O uso excessivo de maconha pode ser muito mais perigoso do que as pessoas imaginam, de acordo com dois estudos publicados no JAMA Network Open .
Pessoas diagnosticadas com transtorno por uso de cannabis (TUC) podem enfrentar quase o triplo do risco de morte ao longo de cinco anos em comparação com aquelas sem o transtorno, de acordo com um grande estudo publicado em 6 de fevereiro .
O estudo, conduzido em Ontário, Canadá, descobriu que pessoas tratadas por TCU em hospitais ou salas de emergência tinham 10 vezes mais probabilidade de morrer por suicídio do que a população em geral.

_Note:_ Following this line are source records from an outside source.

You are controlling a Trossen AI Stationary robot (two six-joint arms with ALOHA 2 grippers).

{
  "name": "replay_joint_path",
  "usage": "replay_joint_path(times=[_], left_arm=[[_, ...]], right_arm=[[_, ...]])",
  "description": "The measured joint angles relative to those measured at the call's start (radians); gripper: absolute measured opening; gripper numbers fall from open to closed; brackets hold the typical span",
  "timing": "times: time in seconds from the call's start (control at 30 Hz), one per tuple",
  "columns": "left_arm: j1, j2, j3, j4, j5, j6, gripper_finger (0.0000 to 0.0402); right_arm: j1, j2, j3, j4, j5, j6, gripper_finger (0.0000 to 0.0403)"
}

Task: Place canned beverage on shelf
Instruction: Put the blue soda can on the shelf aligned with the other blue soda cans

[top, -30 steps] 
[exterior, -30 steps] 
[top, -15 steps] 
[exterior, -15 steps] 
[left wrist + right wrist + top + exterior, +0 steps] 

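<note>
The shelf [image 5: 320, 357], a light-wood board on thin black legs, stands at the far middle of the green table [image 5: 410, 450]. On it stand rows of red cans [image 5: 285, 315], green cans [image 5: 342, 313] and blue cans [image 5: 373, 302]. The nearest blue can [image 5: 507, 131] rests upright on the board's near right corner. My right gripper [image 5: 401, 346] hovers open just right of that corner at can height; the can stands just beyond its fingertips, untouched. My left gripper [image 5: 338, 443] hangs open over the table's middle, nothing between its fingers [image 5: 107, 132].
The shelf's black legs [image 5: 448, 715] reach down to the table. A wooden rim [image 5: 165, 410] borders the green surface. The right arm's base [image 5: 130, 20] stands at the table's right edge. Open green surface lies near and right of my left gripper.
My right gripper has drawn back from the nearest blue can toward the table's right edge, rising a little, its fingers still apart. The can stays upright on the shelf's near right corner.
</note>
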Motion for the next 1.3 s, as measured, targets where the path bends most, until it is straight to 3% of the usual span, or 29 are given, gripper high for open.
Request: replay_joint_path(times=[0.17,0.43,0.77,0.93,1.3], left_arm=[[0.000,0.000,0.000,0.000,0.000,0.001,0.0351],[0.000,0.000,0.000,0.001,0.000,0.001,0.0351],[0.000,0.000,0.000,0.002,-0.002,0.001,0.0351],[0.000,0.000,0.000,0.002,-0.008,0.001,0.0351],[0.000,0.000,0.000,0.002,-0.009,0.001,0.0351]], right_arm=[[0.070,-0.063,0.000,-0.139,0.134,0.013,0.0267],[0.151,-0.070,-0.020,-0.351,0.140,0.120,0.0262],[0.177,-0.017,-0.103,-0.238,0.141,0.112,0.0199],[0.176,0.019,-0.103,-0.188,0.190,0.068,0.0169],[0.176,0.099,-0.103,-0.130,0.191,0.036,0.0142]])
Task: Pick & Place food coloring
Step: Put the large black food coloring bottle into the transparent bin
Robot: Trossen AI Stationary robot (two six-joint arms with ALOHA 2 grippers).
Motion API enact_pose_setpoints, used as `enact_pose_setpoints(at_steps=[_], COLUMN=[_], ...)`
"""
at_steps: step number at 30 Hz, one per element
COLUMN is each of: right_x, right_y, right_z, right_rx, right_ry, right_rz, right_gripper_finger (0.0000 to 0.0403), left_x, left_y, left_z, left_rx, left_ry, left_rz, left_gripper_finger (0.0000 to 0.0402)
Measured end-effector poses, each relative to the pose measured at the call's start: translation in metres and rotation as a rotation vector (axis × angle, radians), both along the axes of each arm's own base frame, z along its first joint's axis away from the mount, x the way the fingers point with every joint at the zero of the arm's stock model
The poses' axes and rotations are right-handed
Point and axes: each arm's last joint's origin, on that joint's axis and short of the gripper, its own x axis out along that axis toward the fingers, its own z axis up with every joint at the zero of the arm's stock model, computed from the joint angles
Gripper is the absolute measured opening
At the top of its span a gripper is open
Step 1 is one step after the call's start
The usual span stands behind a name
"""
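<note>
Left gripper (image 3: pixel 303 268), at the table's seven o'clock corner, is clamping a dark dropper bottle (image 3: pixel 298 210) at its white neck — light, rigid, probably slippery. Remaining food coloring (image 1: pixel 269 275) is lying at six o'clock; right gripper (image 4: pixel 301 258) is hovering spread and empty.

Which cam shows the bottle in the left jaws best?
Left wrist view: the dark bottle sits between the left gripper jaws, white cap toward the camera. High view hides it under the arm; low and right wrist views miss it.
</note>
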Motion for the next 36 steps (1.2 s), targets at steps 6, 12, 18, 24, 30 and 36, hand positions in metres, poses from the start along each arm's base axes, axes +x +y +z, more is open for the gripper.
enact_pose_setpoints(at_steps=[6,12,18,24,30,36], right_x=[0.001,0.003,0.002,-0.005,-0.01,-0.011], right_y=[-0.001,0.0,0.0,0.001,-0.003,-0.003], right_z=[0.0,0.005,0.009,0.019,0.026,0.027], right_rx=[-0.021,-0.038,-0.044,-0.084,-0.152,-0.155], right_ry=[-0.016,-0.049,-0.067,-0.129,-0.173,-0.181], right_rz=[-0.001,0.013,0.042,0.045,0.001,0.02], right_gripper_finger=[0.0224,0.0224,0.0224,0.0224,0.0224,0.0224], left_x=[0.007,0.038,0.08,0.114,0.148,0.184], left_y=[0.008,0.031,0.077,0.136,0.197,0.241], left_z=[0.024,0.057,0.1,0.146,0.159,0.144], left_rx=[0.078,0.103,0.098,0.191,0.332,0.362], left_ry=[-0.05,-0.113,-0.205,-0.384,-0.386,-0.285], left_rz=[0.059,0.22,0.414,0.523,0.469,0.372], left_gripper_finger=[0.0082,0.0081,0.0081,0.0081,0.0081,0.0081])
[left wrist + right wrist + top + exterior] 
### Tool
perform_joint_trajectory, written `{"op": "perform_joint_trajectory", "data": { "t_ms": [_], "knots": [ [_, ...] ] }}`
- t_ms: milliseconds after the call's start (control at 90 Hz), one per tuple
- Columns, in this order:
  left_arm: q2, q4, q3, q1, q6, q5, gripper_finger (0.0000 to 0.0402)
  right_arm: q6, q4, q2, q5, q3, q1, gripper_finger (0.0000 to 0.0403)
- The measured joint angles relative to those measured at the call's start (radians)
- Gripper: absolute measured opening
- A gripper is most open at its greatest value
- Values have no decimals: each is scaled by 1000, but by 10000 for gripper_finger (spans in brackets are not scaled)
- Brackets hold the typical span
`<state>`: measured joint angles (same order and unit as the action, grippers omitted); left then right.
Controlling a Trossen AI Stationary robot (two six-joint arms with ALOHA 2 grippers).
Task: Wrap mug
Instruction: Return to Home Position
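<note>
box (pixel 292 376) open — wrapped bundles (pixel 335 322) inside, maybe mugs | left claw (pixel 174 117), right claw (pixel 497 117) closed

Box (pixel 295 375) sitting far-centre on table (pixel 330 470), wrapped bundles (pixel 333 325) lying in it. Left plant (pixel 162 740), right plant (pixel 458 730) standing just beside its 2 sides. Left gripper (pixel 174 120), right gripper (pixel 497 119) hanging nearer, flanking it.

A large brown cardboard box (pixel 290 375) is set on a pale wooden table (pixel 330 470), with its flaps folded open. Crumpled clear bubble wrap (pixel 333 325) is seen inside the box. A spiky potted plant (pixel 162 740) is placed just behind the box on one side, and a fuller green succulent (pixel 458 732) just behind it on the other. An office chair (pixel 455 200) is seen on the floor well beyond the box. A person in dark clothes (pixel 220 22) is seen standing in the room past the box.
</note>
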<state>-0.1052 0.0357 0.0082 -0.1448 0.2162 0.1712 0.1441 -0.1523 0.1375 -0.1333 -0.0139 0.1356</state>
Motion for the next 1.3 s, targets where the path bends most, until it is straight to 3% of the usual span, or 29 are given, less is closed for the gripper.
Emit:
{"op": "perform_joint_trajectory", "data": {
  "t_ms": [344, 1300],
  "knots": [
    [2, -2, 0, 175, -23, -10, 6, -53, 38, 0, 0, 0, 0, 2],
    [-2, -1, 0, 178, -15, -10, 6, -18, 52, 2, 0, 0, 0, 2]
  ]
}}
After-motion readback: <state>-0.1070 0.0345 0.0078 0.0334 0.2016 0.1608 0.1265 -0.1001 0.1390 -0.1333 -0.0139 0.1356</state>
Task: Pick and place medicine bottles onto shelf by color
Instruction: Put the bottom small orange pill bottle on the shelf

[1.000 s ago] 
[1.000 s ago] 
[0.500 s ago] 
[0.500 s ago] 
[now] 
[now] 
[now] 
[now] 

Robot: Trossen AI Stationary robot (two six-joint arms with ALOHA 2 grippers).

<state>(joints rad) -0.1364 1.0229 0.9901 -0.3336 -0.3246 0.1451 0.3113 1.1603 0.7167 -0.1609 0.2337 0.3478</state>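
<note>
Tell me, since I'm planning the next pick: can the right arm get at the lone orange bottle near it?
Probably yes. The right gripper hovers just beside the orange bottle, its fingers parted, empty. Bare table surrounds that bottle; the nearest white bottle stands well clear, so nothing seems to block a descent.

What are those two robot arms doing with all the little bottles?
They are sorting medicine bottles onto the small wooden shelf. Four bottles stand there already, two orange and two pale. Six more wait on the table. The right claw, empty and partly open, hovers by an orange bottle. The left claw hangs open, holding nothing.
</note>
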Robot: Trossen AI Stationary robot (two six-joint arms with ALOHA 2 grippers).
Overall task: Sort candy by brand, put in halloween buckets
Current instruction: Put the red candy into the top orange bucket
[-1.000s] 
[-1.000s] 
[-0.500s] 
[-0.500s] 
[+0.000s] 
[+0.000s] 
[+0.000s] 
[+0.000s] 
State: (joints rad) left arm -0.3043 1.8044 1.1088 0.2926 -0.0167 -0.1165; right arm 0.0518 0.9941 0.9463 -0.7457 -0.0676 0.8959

Os pesquisadores descobriram que eles também tinham uma probabilidade significativamente maior de morrer de traumas , intoxicação por medicamentos e câncer de pulmão .
Um estudo separado — publicado em 4 de fevereiro — relacionou o aumento de casos de psicose e esquizofrenia no Canadá ao TCU desde que o país legalizou a maconha recreativa em 2018.
Pesquisadores suspeitam que a DUC esteja ainda mais disseminada do que os dados indicam.
Quando analisaram os registros de saúde de Ontário de 106.994 pessoas diagnosticadas com TCU durante uma visita ao hospital ou pronto-socorro entre 2006 e 2021, os pesquisadores descobriram:
- 3,5% das pessoas com TCU morreram dentro de cinco anos de tratamento, em comparação com 0,6% de um grupo semelhante de pessoas sem TCU.
- Pacientes com TCU ainda tinham um risco 2,8 vezes maior de morte do que a população em geral, mesmo depois de outros fatores de risco, como doença mental , doença cardíaca , câncer e uso de outras substâncias, terem sido considerados.
- Adultos jovens de 25 a 44 anos enfrentam o maior risco de morte prematura.
“Nossa estimativa é que para cada pessoa tratada para CUD há outras três que não procuraram atendimento”, disse o autor principal Dr. Daniel Myran, professor assistente de medicina de família na Universidade de Ottawa, ao The New York Times . “Então, isso não é apenas CUD, mas é ruim o suficiente para que eles procurem atendimento para isso.”
O estudo não conseguiu confirmar se a cannabis em si aumentava diretamente o risco de morte ou se estava relacionada ao estilo de vida e fatores de saúde comuns entre usuários pesados, informou o The Times .
“De qualquer forma, esse grupo é realmente de alto risco e poderia se beneficiar de intervenção, monitoramento e prevenção ”, acrescentou Myran.
A mesma equipe também analisou como a legalização da cannabis no Canadá em 2018 afetou as taxas de psicose e esquizofrenia .
Os pesquisadores analisaram três períodos: 2006-2015 (antes da legalização da cannabis); 2015-2018 (em meio ao uso crescente de cannabis medicinal e não medicinal); e 2018-2022 (após a legalização).
Embora a taxa geral de esquizofrenia tenha permanecido estável, os pesquisadores descobriram:
- A porcentagem de casos ligados ao TCU saltou de 3,7% para 10,3% após a legalização.
- A taxa de psicose (sem esquizofrenia ) quase dobrou.
- Os jovens adultos de 19 a 24 anos foram os mais afetados.
“Este é um período da vida em que o cérebro ainda está se desenvolvendo e ainda vulnerável aos efeitos da cannabis”, disse Jodi Gilman, professora associada de psiquiatria na Harvard Medical School que escreveu um comentário sobre o estudo, ao The Times . Psicose e esquizofreniatambém são conhecidos por se desenvolverem na fase adulta jovem, acrescentou Gilman, “então você tem um golpe duplo”.
Especialistas alertam que a maconha de hoje é muito mais potente do que a usada pelas gerações anteriores.
“Muitas pessoas pensam: ‘Ah, a cannabis não é prejudicial — é orgânica, é natural; que ótimo’”, disse ao The Times a Dra. Laura Bierut, psiquiatra da Faculdade de Medicina da Universidade de Washington, em St. Louis, que escreveu um editorial que acompanha o estudo sobre risco de morte .
“É uma ameaça à saúde pública, assim como o álcool ”, acrescentou.